Exercise prompt =>
Print the first line of the material below and each line after it, exactly as written, ending with the line that contains "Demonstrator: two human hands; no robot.".

Collected data =>

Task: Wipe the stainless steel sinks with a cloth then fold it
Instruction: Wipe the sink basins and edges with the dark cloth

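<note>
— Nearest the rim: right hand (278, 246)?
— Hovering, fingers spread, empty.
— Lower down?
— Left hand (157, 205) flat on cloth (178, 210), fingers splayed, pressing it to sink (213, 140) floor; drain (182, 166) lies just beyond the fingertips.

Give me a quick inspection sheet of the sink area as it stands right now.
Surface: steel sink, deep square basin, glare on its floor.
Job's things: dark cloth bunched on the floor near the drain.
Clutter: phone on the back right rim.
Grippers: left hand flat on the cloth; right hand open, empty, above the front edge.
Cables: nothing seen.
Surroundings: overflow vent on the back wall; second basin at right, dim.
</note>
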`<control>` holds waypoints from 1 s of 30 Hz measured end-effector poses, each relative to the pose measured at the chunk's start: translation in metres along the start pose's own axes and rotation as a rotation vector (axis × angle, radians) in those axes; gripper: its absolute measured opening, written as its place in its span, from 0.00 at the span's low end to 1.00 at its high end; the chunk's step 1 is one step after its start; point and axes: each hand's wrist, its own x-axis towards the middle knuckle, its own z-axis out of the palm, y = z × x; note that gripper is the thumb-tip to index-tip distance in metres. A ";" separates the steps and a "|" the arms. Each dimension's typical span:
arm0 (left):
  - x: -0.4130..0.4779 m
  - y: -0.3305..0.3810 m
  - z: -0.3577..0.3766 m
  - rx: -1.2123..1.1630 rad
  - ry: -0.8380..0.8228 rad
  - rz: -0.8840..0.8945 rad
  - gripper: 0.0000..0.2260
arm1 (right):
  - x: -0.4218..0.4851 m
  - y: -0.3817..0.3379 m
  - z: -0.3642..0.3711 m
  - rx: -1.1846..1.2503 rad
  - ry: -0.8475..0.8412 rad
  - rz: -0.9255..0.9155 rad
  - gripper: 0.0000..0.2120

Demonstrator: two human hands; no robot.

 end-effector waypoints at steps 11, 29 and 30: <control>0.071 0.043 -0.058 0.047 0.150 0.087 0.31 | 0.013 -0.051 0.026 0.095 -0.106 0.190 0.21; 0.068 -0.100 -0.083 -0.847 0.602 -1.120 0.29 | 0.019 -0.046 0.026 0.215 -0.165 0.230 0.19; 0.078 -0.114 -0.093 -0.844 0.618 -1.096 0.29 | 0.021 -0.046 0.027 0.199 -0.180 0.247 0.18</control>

Written solution =>
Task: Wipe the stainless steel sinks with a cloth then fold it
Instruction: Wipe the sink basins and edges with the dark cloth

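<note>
— Nearest the rim: right hand (278, 246)?
— Hovering, fingers spread, empty.
— Lower down?
— Left hand (157, 205) flat on cloth (178, 210), fingers splayed, pressing it to sink (213, 140) floor; drain (182, 166) lies just beyond the fingertips.

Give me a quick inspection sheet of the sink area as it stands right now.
Surface: steel sink, deep square basin, glare on its floor.
Job's things: dark cloth bunched on the floor near the drain.
Clutter: phone on the back right rim.
Grippers: left hand flat on the cloth; right hand open, empty, above the front edge.
Cables: nothing seen.
Surroundings: overflow vent on the back wall; second basin at right, dim.
</note>
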`<control>` holds waypoints from 1 s of 30 Hz measured end-effector poses, each relative to the pose measured at the chunk's start: translation in metres along the start pose's own axes and rotation as a rotation vector (axis × angle, radians) in those axes; gripper: its absolute measured opening, written as its place in its span, from 0.00 at the span's low end to 1.00 at its high end; the chunk's step 1 is one step after its start; point and axes: each hand's wrist, its own x-axis towards the middle knuckle, its own z-axis out of the palm, y = z × x; note that gripper is the thumb-tip to index-tip distance in metres. A ";" separates the steps and a "|" the arms. Each dimension's typical span:
arm0 (left):
  - x: -0.4130..0.4779 m
  - y: -0.3305..0.3810 m
  - z: -0.3577..0.3766 m
  - rx: -1.2123..1.1630 rad
  - ry: -0.8380..0.8228 rad
  - rz: -0.8840..0.8945 rad
  - gripper: 0.0000..0.2260
arm1 (right):
  - x: -0.4218..0.4851 m
  - y: -0.3817..0.3379 m
  - z: -0.3642..0.3711 m
  - rx: -1.1846..1.2503 rad
  - ry: -0.8475..0.8412 rad
  - rz: -0.9255..0.9155 rad
  - gripper: 0.0000..0.2120

Demonstrator: two human hands; no robot.

With the output given, the exercise is complete.